Where can I find a catalog of all stars in the Milky Way?
Is there a catalog of all known stars or brightest stars in our galaxy? Preferably with some sort of galactic coordinates instead of just night sky coordinates (right ascension, etc.) I'm trying to make a model of the milky way, explorable with an oculus rift.
What's the process like for cataloguing? Can we just go through celestial images taken from two locations, mark the stars and triangulate? Is this something that could potentially farmed out to Mechanial Turk?
@Axiverse Hard code the most known stars, and randomly/procedurally generate the rest. I hope to play you game someday.
Hipparcos, the predecessor to Gaia, has a dataset (http://cdsarc.u-strasbg.fr/viz-bin/Cat?I/239) with 3D positions for 100,000 stars. While we have much larger datasets of galactic stars, such as SDSS, finding the distances to stars is much harder. Parallax is the most precise technique for finding distances. Even for Gaia, we will only be able to measure distances to 10% precisions.
There is a "galactic coordinate system", but that stil has the sun at the center and the line between the sun and the galactic center as its reference. There are calculators that can convert RA and Dec to galactic coordinates (e.g. http://python4astronomers.github.io/astropy/coordinates.html). You can use that and the distance to place them in space.

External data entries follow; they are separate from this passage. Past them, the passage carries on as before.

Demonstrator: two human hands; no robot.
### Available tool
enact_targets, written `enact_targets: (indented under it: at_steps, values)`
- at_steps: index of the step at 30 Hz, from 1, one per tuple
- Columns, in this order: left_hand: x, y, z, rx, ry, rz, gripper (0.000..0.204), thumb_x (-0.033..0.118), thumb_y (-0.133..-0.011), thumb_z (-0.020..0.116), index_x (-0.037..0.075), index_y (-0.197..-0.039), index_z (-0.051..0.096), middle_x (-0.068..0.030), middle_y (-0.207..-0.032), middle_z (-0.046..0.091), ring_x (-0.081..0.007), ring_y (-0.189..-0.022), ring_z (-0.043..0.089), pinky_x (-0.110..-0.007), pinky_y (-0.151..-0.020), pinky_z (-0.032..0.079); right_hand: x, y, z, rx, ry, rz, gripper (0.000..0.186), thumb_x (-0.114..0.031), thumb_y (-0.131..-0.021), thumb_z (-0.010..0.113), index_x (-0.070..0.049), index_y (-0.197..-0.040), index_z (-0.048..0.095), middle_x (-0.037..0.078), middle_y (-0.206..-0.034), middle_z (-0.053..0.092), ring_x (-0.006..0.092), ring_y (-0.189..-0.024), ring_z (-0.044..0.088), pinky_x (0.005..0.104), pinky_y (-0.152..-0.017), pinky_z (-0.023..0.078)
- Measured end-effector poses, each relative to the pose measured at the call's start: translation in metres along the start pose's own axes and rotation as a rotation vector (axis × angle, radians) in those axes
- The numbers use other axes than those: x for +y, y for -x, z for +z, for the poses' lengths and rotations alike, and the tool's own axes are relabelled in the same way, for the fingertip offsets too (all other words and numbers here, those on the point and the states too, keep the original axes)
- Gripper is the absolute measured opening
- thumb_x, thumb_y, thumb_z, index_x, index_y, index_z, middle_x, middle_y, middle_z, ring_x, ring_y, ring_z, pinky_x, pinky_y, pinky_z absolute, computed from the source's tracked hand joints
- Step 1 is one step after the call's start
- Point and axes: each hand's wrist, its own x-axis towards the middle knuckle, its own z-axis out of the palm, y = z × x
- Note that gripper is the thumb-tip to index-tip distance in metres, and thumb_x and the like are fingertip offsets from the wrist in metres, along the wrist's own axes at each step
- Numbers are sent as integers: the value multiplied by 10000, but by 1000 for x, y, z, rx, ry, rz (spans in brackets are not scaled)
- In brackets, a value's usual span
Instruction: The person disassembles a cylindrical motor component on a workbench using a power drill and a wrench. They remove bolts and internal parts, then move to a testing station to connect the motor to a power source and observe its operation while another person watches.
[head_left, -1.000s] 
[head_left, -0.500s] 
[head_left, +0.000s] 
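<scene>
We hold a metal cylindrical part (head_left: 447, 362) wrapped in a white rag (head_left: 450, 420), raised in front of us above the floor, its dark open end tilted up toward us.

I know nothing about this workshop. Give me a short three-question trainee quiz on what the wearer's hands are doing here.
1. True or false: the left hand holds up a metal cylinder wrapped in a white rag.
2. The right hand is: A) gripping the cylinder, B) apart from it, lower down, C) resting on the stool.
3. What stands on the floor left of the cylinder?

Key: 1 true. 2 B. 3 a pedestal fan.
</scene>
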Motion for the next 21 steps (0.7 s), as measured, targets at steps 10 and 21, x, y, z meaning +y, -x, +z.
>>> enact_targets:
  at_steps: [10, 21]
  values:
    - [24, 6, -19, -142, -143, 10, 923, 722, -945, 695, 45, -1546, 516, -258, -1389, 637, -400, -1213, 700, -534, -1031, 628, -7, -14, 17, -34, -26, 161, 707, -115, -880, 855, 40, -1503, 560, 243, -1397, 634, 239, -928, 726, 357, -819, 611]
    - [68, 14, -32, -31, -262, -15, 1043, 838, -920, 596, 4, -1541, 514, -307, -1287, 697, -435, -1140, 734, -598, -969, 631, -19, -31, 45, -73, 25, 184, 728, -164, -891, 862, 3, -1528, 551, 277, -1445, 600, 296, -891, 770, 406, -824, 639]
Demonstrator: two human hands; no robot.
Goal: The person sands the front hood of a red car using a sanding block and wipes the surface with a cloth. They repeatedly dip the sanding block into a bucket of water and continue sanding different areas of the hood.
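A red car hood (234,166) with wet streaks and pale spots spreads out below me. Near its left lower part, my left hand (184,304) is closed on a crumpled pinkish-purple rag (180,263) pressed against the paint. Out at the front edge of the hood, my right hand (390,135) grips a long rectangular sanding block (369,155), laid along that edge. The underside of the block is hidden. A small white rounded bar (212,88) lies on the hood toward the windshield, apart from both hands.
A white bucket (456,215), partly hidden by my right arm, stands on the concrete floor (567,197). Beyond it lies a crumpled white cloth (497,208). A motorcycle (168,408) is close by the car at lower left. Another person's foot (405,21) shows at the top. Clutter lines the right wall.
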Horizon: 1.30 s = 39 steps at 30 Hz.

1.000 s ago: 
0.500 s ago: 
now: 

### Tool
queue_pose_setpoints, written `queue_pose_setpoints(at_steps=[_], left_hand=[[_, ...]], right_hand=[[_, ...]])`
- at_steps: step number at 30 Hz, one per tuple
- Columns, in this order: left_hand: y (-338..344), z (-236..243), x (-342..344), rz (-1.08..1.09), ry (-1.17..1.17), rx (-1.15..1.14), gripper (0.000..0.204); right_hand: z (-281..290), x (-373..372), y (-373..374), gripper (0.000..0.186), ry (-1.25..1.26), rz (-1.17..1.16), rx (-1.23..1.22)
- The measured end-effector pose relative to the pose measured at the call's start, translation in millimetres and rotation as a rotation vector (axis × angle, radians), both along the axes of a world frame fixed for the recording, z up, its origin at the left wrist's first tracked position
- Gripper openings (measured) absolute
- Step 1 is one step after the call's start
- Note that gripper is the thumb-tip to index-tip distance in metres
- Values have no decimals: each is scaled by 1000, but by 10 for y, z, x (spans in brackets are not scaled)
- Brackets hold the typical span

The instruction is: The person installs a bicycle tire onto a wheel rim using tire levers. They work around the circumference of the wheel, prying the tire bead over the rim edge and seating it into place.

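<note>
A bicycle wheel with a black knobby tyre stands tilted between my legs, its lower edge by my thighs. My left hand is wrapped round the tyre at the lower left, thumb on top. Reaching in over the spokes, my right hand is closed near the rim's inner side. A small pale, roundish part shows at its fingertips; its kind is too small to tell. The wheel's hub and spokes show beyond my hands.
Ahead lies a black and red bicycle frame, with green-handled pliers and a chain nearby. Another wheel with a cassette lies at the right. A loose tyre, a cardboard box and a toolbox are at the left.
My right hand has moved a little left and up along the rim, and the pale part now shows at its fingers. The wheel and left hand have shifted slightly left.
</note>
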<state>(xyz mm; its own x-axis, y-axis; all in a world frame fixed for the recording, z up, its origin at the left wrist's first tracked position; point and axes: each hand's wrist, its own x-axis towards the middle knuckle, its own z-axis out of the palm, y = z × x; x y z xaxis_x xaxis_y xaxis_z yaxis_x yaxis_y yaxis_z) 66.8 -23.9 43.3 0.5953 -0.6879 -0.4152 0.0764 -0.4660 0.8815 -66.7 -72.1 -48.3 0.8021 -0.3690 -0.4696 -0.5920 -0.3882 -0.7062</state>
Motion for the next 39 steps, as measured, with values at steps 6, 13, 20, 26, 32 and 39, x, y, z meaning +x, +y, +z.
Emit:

It should be noted that any such catalog does not contain all stars in the galaxy. That would be impossible at the moment. However, existing catalogs represent best current efforts - so, in a way, that is the answer to the OP.
No, such a catalogues does not (yet) exist. There are two reasons.
1 The Milky Way galaxy is about 20kpc (1pc ~= 3 lyr) across and only the very brightest stars are individually identifyable across such large a distance (such bright stars by their nature are very massive and hence young). Astronomers tend to cataloge stars by their apparent brightness, which for stars of identical luminosity declines as $1/d^2$ ($d$=distance). As a consequence, most catalogues contain only stars in the immediate galactic neighbourhood of the Sun. The Hipparcos catalogue (mentioned in another answer), for example, has most stars within a mere 100pc of the Sun.
2 Obtaining distances for individual stars is inherently difficult, in particular the more distant the star in question is. Accurate distances for stare several kpc away can currently only be obtained by indirect methods applicable only to certain types of stars (such as RR Lyrae variables). The classical trigonometric parallax measurement for such distances, however, is subject of ESA's ongoing Gaia mission.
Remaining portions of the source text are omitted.